SORRY GUYS! MY MISTAKE! Thanks for your reminder, I found out f(0,k) == f(k,0) == 1. This question is about how to count the number of shortest paths from grid (0,0) to (m,n).
I have to solve the following equation now, find out exactly what f(m,n) equal to.
1) f(m,n) = 0 : when (m,n) = (0,0)
**2) f(m,n) = 1 : when f(0,k) or f(k,0)**
3) f(m,n) = f(m-1,n) + f(m,n-1) : when else
for example:
1) f(0,0) = 0;
2) f(0,1) = 1; f(2,0) = 1;
3) f(2,1) = f(1,1) + f(2,0) = f(0, 1) + f(1, 0) + f(2, 0) = 1 + 1 + 1 = 3
I remember there is a standard way to solve such kinds of binary recurrence equation as I learned in my algorithm class several years ago, but I just cannot remember for now.
Could anyone give any hint? Or a keyword how to find the answer?
Hence answer is O(N).
So the recurrence relation is T(n) = 3 + T(n-1) + T(n-2) . To solve this, you would use the iterative method: start expanding the terms until you find the pattern. For this example, you would expand T(n-1) to get T(n) = 6 + 2*T(n-2) + T(n-3) . Then expand T(n-2) to get T(n) = 12 + 3*T(n-3) + 2*T(n-4) .
Ugh, I was just having fun going through my old textbooks on generating functions, and you went and changed the question again!
This question is about how to count the number of shortest path from grid (0,0) to (m,n).
This is a basic combinatorics question - it doesn't require knowing anything about generating functions, or even recurrence relations.
To solve, imagine the paths being written out as a sequence of U's (for "up") and R's (for "right"). If we are moving from (0,0) to, say, (5, 8), there must be 5 R's and 8 U's. Just one example:
RRUURURUUURUU
There will always be, in this example, 8 U's and 5 R's; different paths will just have them in different orders. So we can just choose 8 positions for our U's, and the rest must be R's.

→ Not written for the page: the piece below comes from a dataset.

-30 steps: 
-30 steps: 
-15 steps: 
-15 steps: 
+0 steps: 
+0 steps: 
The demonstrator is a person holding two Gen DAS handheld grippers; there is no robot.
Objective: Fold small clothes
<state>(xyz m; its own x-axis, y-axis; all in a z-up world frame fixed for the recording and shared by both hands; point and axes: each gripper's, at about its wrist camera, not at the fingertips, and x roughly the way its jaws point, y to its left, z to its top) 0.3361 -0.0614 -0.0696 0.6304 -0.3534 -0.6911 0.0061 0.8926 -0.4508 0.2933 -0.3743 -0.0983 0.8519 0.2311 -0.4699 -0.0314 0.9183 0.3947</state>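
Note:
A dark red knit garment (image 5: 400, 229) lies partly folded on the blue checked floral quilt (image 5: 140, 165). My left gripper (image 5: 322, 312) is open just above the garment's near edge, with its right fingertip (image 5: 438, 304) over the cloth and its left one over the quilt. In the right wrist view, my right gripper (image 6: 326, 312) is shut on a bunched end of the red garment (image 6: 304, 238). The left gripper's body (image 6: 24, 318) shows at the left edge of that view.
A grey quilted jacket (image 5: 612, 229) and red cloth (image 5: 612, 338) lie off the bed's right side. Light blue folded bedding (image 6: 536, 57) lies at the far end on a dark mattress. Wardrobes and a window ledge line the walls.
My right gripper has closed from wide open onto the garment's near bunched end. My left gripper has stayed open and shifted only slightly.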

Thus, the answer is
(8+5) choose (8)
Or, in general,
(m+n) choose (m)
This is simply the binomial coefficient
f(m,n) = (m+n choose m) = (m+n choose n)
You can prove this by noting that they satisfy the same recurrence relation.
To derive the formula (if you couldn't just guess and then check), use generating functions as Chris Nash correctly suggests.